Vaut-il la peine de brûler des produits invendus d'une valeur de 28,6 millions de livres sterling pour éviter qu'ils ne soient volés ou vendus à des tarifs inférieurs ? (Source : fichier photo) La marque de luxe Burberry a détruit des vêtements, des accessoires, des produits cosmétiques et des parfums invendus d'une valeur de plus de 28 millions de livres sterling (plus de 250 crores de roupies) au cours de la dernière année. Cette mesure a été prise pour protéger la propriété intellectuelle de la marque contre la contrefaçon.

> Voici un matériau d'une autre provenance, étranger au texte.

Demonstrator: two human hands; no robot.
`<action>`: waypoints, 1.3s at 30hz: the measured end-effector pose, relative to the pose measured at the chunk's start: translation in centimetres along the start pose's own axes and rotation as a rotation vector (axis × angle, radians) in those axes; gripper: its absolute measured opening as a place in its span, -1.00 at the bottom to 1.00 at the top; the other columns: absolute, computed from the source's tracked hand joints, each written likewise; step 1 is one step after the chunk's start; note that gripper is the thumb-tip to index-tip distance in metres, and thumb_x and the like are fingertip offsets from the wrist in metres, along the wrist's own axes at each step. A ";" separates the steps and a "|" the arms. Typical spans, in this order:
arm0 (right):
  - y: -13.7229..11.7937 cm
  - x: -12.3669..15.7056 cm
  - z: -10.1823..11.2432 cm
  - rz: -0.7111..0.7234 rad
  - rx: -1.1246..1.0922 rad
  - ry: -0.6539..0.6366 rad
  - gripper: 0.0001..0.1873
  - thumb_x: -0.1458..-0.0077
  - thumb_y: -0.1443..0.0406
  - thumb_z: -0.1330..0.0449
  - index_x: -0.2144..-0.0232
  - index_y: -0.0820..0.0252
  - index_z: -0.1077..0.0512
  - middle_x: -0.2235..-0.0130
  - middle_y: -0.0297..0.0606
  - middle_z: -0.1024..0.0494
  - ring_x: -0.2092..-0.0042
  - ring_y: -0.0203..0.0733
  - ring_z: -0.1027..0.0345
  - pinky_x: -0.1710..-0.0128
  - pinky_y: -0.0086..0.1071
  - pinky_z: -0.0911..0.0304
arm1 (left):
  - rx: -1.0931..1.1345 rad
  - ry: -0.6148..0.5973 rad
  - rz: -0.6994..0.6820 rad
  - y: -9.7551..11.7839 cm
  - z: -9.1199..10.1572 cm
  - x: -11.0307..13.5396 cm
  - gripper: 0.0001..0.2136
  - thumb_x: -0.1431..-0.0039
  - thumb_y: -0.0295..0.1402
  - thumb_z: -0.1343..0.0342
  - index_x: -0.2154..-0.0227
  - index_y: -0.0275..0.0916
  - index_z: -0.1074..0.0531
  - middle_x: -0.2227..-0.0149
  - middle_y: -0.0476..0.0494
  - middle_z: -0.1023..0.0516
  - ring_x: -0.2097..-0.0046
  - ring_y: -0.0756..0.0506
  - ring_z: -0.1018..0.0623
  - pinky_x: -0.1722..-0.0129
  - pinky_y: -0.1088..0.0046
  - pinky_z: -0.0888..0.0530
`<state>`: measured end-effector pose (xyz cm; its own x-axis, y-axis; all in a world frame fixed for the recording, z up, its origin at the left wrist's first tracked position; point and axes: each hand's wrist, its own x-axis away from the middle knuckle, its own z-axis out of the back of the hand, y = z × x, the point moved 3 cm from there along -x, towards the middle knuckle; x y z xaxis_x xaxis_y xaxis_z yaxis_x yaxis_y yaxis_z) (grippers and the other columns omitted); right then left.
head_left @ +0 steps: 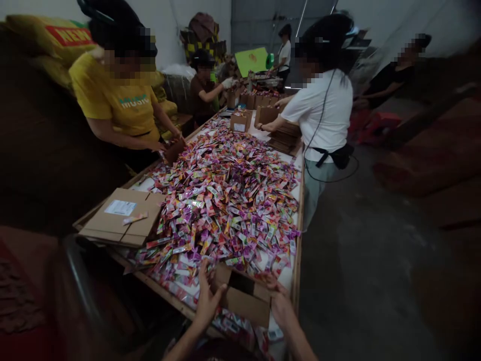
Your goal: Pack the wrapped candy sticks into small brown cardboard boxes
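– Where is the box held?
– Over the near end of the table, between the left hand and the right hand; packets are seen spread beneath and beyond it
– How are the fingers set?
– At the left end, the box is pinched between thumb and fingers, which are spread apart; at the right end, it is gripped by bent fingers, but how tightly they are pressed together cannot be told
– And nearby?
– Flat cartons are stacked at the left edge, topped by a loose packet; farther up, a brown carton is handled by a person in yellow
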<state>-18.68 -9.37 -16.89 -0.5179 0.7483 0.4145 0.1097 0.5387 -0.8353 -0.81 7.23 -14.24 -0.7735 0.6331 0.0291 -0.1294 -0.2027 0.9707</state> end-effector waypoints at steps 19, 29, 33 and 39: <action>1.5 2.7 1.1 -0.040 0.319 -0.075 -0.06 0.18 -0.19 -0.27 -0.17 0.12 -0.21 -0.12 0.00 -0.37 -0.22 0.06 -0.16 -0.23 -0.12 -0.09 | -0.075 -0.519 0.093 1.3 0.0 -3.9 -0.46 -0.14 -0.01 -0.06 -0.05 -0.22 -0.10 -0.07 -0.28 -0.25 -0.12 -0.23 -0.29 -0.14 0.22 -0.24; 2.4 2.2 0.1 0.107 0.659 0.217 -0.47 0.11 0.11 -0.15 0.07 0.18 -0.23 0.07 -0.06 -0.47 0.01 0.07 -0.35 -0.02 -0.11 -0.24 | -0.738 -0.460 -0.002 2.4 -2.2 -5.4 -0.59 -0.01 -0.55 -0.01 0.02 -0.23 -0.34 -0.01 -0.24 -0.37 -0.01 -0.23 -0.37 -0.01 0.21 -0.32; 3.0 2.1 0.1 0.100 0.656 0.186 -0.46 0.08 0.07 -0.12 0.06 0.19 -0.22 0.06 -0.05 -0.47 0.01 0.06 -0.36 -0.02 -0.12 -0.24 | -0.834 -0.540 -0.249 4.0 -2.2 -4.4 -0.61 -0.19 -0.41 0.03 -0.09 -0.16 -0.35 -0.16 -0.31 -0.31 -0.20 -0.31 -0.28 -0.20 -0.04 -0.17; 1.8 -0.7 2.4 0.030 0.497 0.140 -0.33 0.00 -0.23 0.02 0.12 0.14 -0.35 0.00 0.00 -0.46 -0.09 0.15 -0.31 -0.11 -0.06 -0.21 | -0.638 -1.073 -0.590 7.1 -2.6 -3.1 -0.21 0.08 0.07 -0.26 -0.25 0.20 -0.12 -0.38 -0.29 0.17 -0.33 -0.58 0.02 -0.16 -0.44 0.16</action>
<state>-20.21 -9.86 -19.51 -0.3988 0.8234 0.4038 -0.3114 0.2926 -0.9041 -0.90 1.89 -8.05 0.3095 0.9449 0.1067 -0.7520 0.1746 0.6356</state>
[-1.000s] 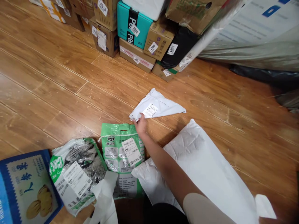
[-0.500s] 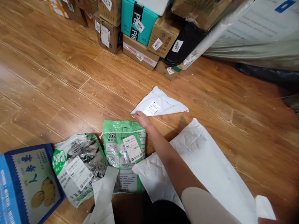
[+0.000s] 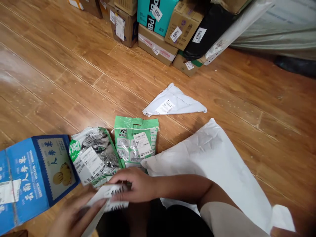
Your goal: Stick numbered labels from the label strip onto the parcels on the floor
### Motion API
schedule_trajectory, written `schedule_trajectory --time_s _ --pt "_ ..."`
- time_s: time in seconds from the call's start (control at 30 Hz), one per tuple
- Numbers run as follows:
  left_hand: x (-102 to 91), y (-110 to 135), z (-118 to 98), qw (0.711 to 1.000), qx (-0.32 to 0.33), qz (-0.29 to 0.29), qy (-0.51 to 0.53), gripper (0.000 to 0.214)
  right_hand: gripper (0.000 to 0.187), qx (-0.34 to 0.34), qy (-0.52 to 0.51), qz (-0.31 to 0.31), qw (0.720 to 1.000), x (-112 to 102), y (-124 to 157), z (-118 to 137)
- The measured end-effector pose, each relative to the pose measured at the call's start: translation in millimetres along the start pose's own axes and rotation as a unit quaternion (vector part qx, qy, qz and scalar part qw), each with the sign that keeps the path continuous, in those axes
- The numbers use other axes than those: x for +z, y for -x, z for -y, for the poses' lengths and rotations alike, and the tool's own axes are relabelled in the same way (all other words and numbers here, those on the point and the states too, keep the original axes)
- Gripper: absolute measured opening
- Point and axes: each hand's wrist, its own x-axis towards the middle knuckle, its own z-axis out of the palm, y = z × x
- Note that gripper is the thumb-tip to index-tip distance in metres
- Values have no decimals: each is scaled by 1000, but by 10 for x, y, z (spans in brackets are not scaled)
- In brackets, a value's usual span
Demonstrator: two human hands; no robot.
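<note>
Low in the head view, my left hand is closed round a white strip of number labels, blurred by motion. At the strip's right end my right hand pinches it; the fingertips are partly hidden. Just beyond the hands lie a green-and-white printed bag and a bag with a cat picture, each with a shipping label. Farther out, a pale grey triangular mailer rests on the floor, bearing a shipping label and a small number sticker at its left corner.
A large white package lies under and right of my right forearm. At left stands a blue printed box. Stacked parcels with number stickers, among them a turquoise box, line the far side of the wooden floor.
My right hand has left the mailer's left corner, where a number sticker now shows, and come back to the label strip. My left hand has come into view. The camera view has shifted.
</note>
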Motion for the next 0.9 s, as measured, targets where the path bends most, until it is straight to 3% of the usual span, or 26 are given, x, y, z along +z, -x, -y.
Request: schedule_trajectory --time_s 0.07,0.13,0.27,0.37,0.43,0.53,0.63,0.77,0.9 --pt "216 -158 98 998 -4 52 42 23 25 69 -28 -112 991 139 56 -183" --pt "442 -288 194 995 -8 72 66 21 24 136 -59 -183 972 174 107 -396" --pt "799 -470 351 984 -63 126 108 29 29 213 -128 -259 933 159 294 -618" --pt "959 -618 398 949 -108 218 199 34 28 231 -138 -302 915 156 488 -622" --pt "1038 -717 386 923 -92 276 251 35 27 243 -126 -325 905 164 592 -609" --pt "1141 -816 337 926 -67 260 265 38 28 266 -142 -346 889 181 669 -601" --pt "1193 -841 321 917 -107 243 299 36 33 281 -192 -350 873 191 679 -607" --pt "1154 -794 388 892 -108 278 340 39 36 264 -189 -363 873 213 678 -664" --pt "1095 -718 450 898 -154 244 333 44 35 247 -164 -375 878 288 667 -774"
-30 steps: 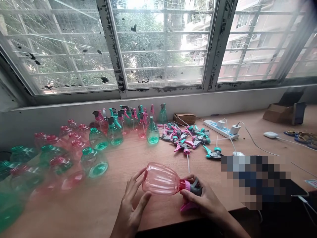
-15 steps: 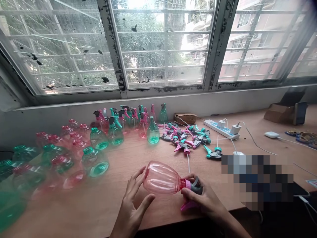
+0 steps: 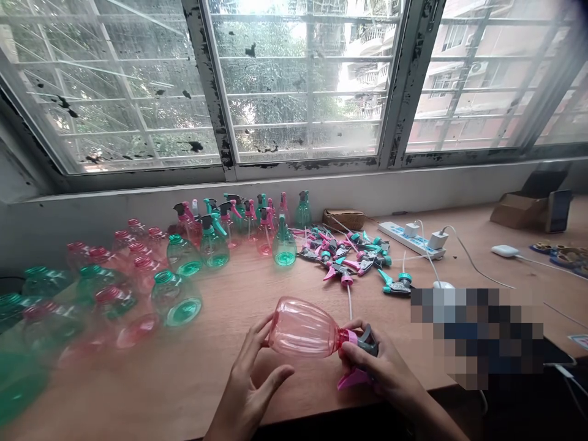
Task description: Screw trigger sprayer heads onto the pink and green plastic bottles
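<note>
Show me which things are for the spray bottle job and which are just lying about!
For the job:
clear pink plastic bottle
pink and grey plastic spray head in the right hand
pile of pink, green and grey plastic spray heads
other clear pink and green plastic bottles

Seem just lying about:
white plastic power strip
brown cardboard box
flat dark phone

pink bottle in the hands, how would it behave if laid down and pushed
The pink bottle looks light for its size: no liquid shows through its see-through wall. Its smooth, shiny surface may be slippery. Its rounded body might roll, though the sprayer jutting from its neck would probably stop it.
</note>
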Demonstrator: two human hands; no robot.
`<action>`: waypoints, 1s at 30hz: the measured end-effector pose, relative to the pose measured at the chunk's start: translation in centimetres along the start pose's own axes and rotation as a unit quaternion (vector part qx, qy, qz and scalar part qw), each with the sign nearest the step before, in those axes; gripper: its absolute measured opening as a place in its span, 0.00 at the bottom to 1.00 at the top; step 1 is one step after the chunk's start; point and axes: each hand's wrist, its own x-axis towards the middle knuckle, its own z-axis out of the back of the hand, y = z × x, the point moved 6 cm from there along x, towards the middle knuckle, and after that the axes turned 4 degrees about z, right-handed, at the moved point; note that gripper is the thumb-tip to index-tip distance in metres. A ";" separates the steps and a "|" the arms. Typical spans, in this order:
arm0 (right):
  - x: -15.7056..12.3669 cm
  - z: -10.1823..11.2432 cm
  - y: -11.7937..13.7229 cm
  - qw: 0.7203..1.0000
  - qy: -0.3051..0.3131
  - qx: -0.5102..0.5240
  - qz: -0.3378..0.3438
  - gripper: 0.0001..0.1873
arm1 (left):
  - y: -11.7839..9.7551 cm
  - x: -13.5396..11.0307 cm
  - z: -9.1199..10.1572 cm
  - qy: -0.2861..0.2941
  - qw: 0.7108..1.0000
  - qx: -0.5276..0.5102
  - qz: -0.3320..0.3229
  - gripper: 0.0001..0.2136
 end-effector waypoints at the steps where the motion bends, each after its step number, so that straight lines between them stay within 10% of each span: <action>1: 0.0 -0.1 0.1 1.000 0.003 -0.017 0.004 0.19 | 0.0 0.0 0.1 -0.003 1.000 -0.011 0.006 0.24; 30: -0.1 -0.1 0.5 0.999 -0.034 -0.016 -0.001 0.21 | -0.3 0.2 0.2 -0.025 1.000 -0.016 -0.007 0.20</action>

Selon Gardien Selon le rapport, dans une pratique considérée comme courante dans l'industrie de la vente au détail, la marque de luxe a brûlé des produits, dont 10,4 millions de livres sterling d'articles de beauté. Les détaillants auraient déclaré que la mesure était indispensable pour empêcher la contrefaçon illégale en veillant à ce que la chaîne d'approvisionnement reste intacte.
Cependant, les gens de l'industrie et les utilisateurs des médias sociaux critiquent cet acte et dénoncent la façon dont les marques ont souvent manqué de respect pour leurs propres produits. Pour comprendre si cette pratique est éthique ou non, indianexpress.com a contacté le conseiller financier Safir Anand, qui s'occupe de designers comme Manish Malhotra et Gaurav Gupta. Cette pratique peut être considérée comme une mesure anti-piratage pour la simple raison que si un certain pourcentage de ces produits entre sur le marché, les producteurs de contrefaçon qui sont bien plus qu'authentiques peuvent profiter de l'étiquette de produits authentiques à bas prix pour faire passer des produits contrefaits. aux mêmes prix. Cela pourrait entraîner encore plus de dilution par le prix entre l'original et la contrefaçon et la marque n'aura aucun contrôle sur la même chose, a-t-il déclaré.
Pour les designers, ou je crois qu'avec chaque artiste que ce soit un chanteur ou un réalisateur ou un designer, la plus grande insécurité est la duplicité du travail surtout quand il est original. Un designer travaille avec une détermination absolue pour concevoir même un centimètre d'un vêtement et quand il est copié, ce que vous pouvez facilement voir sur Diet Prada et Diet Sabya, c'est un cauchemar pour une étiquette. Jusqu'à ce qu'ils utilisent des moyens écologiques pour brûler leur stock supplémentaire ou leur production excessive, cela n'est pas nocif ou peut être qualifié de déchet, explique le designer Pankhuri Jain.
Cependant, Jain mentionne également qu'elle ne ferait jamais quelque chose de ce genre si un tel besoin s'en faisait sentir parce que ses créations lui sont chères. Mon karigares travailler jour et nuit pour correspondre à la perfection de ma conception et aux attentes des clients et du marché. Si jamais je devais retirer mon stock supplémentaire et même si je ne souhaite pas le vendre à prix réduit, je le ferais en supprimant simplement mon logo ou mes emblèmes et en l'envoyant dans un pays en développement où les gens l'apprécieront et j'aurai également mon la valeur de la marque y a augmenté, a-t-elle ajouté.
Selon les reportages de la BBC, Burberry a déclaré que l'énergie générée par la combustion de ses produits était captée, ce qui la rend respectueuse de l'environnement. Burberry a mis en place des processus minutieux pour minimiser la quantité de stock excédentaire que nous produisons. Lorsque l'élimination des produits est nécessaire, nous le faisons de manière responsable et nous continuons à rechercher des moyens de réduire et de revaloriser nos déchets, a déclaré un porte-parole de l'entreprise. Plus de 90 millions de livres sterling de produits Burberry ont été détruits au cours des cinq dernières années, et les actionnaires se sont demandé pourquoi les produits invendus n'avaient pas été proposés aux investisseurs privés de l'entreprise.